**To do**
Repeat the data precisely as given.

**Data segment**
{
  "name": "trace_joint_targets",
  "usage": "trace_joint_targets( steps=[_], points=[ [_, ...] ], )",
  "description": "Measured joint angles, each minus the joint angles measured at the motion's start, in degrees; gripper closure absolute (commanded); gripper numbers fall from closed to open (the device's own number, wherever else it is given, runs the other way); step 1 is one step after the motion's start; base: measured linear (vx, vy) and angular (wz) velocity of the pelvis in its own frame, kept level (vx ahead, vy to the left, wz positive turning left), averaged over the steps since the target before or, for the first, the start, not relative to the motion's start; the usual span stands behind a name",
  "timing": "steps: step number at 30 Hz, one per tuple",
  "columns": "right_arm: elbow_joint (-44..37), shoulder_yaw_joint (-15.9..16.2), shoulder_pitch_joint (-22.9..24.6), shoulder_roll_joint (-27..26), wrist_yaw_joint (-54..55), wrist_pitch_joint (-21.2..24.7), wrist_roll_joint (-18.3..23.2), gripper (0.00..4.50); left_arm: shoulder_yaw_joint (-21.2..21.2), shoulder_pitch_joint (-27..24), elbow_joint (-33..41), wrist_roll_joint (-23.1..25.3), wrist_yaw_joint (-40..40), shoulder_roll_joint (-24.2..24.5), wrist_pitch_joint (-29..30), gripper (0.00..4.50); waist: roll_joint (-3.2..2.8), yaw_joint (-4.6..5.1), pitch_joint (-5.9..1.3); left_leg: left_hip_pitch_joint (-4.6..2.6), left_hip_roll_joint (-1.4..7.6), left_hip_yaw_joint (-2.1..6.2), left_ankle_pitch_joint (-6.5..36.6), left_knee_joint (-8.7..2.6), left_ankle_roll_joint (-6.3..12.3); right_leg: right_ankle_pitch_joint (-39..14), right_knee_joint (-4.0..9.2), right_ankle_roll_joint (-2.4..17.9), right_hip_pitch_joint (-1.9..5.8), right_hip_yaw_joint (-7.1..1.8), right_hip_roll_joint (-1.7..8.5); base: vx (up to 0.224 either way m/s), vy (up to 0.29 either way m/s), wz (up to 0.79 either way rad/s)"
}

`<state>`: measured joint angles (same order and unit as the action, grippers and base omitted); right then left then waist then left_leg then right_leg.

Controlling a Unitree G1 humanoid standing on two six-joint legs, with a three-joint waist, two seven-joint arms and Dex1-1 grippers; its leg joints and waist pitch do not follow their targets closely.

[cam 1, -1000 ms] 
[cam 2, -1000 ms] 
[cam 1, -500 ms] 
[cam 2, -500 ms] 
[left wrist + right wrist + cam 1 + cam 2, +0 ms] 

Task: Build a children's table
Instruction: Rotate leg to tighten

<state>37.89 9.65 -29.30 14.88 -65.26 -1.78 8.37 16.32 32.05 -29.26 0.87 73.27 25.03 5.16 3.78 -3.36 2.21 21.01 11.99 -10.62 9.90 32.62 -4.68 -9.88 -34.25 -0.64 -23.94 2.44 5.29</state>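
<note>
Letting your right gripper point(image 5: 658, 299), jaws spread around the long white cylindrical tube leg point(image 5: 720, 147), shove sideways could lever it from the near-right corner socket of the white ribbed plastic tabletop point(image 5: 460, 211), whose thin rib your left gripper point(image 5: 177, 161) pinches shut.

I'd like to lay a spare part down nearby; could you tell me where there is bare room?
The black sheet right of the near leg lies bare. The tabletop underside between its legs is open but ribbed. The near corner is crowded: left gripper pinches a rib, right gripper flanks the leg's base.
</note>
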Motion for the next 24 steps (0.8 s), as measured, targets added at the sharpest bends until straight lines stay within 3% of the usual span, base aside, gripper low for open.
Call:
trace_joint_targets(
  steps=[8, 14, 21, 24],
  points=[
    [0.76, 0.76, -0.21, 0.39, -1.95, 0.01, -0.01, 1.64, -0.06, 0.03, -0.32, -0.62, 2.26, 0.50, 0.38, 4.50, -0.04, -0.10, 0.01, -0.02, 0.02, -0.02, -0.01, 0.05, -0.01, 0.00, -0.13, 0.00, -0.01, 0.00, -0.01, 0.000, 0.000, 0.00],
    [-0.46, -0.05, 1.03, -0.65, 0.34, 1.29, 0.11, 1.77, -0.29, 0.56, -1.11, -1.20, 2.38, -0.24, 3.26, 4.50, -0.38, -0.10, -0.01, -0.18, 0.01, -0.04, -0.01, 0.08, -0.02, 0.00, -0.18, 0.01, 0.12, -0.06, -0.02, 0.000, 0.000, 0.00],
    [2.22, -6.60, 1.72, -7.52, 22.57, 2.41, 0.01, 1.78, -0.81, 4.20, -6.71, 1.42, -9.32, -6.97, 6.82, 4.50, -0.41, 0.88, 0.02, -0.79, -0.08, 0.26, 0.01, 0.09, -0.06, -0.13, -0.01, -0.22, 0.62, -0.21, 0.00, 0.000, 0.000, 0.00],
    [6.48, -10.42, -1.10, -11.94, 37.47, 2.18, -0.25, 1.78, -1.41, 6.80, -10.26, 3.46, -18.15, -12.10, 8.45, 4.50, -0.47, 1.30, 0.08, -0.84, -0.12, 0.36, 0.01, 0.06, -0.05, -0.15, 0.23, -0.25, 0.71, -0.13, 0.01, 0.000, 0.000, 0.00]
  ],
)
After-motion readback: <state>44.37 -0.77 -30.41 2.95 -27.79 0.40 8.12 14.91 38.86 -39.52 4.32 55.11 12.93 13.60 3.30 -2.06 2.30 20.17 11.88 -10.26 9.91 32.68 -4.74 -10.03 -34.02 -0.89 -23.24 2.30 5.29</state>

**Task response**
{
  "name": "trace_joint_targets",
  "usage": "trace_joint_targets( steps=[_], points=[ [_, ...] ], )",
  "description": "Measured joint angles, each minus the joint angles measured at the motion's start, in degrees; gripper closure absolute (commanded); gripper numbers fall from closed to open (the device's own number, wherever else it is given, runs the other way); step 1 is one step after the motion's start; base: measured linear (vx, vy) and angular (wz) velocity of the pelvis in its own frame, kept level (vx ahead, vy to the left, wz positive turning left), averaged over the steps since the target before or, for the first, the start, not relative to the motion's start; the usual span stands behind a name",
  "timing": "steps: step number at 30 Hz, one per tuple",
  "columns": "right_arm: elbow_joint (-44..37), shoulder_yaw_joint (-15.9..16.2), shoulder_pitch_joint (-22.9..24.6), shoulder_roll_joint (-27..26), wrist_yaw_joint (-54..55), wrist_pitch_joint (-21.2..24.7), wrist_roll_joint (-18.3..23.2), gripper (0.00..4.50); left_arm: shoulder_yaw_joint (-21.2..21.2), shoulder_pitch_joint (-27..24), elbow_joint (-33..41), wrist_roll_joint (-23.1..25.3), wrist_yaw_joint (-40..40), shoulder_roll_joint (-24.2..24.5), wrist_pitch_joint (-29..30), gripper (0.00..4.50); waist: roll_joint (-3.2..2.8), yaw_joint (-4.6..5.1), pitch_joint (-5.9..1.3); left_leg: left_hip_pitch_joint (-4.6..2.6), left_hip_roll_joint (-1.4..7.6), left_hip_yaw_joint (-2.1..6.2), left_ankle_pitch_joint (-6.5..36.6), left_knee_joint (-8.7..2.6), left_ankle_roll_joint (-6.3..12.3); right_leg: right_ankle_pitch_joint (-39..14), right_knee_joint (-4.0..9.2), right_ankle_roll_joint (-2.4..17.9), right_hip_pitch_joint (-1.9..5.8), right_hip_yaw_joint (-7.1..1.8), right_hip_roll_joint (-1.7..8.5); base: vx (up to 0.224 either way m/s), vy (up to 0.29 either way m/s), wz (up to 0.79 either way rad/s)"
}

`<state>`: measured joint angles (same order and unit as the action, grippers and base omitted); right then left then waist then left_leg then right_leg.

Controlling a Unitree G1 humanoid standing on two six-joint legs, with a three-joint waist, two seven-joint arms and Dex1-1 grippers; its leg joints and waist pitch do not follow their targets closely.

[cam 1, -1000 ms] 
[cam 2, -1000 ms] 
[cam 1, -500 ms] 
[cam 2, -500 ms] 
[left wrist + right wrist + cam 1 + cam 2, +0 ms] 

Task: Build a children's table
Instruction: Rotate leg to tighten

<state>37.89 9.65 -29.30 14.88 -65.26 -1.78 8.37 16.32 32.05 -29.26 0.87 73.27 25.03 5.16 3.78 -3.36 2.21 21.01 11.99 -10.62 9.90 32.62 -4.68 -9.88 -34.25 -0.64 -23.94 2.44 5.29</state>
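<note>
Letting your right gripper point(image 5: 658, 299), jaws spread around the long white cylindrical tube leg point(image 5: 720, 147), shove sideways could lever it from the near-right corner socket of the white ribbed plastic tabletop point(image 5: 460, 211), whose thin rib your left gripper point(image 5: 177, 161) pinches shut.

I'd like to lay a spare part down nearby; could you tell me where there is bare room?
The black sheet right of the near leg lies bare. The tabletop underside between its legs is open but ribbed. The near corner is crowded: left gripper pinches a rib, right gripper flanks the leg's base.
</note>
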Motion for the next 24 steps (0.8 s), as measured, targets added at the sharpest bends until straight lines stay within 3% of the usual span, base aside, gripper low for open.
Call:
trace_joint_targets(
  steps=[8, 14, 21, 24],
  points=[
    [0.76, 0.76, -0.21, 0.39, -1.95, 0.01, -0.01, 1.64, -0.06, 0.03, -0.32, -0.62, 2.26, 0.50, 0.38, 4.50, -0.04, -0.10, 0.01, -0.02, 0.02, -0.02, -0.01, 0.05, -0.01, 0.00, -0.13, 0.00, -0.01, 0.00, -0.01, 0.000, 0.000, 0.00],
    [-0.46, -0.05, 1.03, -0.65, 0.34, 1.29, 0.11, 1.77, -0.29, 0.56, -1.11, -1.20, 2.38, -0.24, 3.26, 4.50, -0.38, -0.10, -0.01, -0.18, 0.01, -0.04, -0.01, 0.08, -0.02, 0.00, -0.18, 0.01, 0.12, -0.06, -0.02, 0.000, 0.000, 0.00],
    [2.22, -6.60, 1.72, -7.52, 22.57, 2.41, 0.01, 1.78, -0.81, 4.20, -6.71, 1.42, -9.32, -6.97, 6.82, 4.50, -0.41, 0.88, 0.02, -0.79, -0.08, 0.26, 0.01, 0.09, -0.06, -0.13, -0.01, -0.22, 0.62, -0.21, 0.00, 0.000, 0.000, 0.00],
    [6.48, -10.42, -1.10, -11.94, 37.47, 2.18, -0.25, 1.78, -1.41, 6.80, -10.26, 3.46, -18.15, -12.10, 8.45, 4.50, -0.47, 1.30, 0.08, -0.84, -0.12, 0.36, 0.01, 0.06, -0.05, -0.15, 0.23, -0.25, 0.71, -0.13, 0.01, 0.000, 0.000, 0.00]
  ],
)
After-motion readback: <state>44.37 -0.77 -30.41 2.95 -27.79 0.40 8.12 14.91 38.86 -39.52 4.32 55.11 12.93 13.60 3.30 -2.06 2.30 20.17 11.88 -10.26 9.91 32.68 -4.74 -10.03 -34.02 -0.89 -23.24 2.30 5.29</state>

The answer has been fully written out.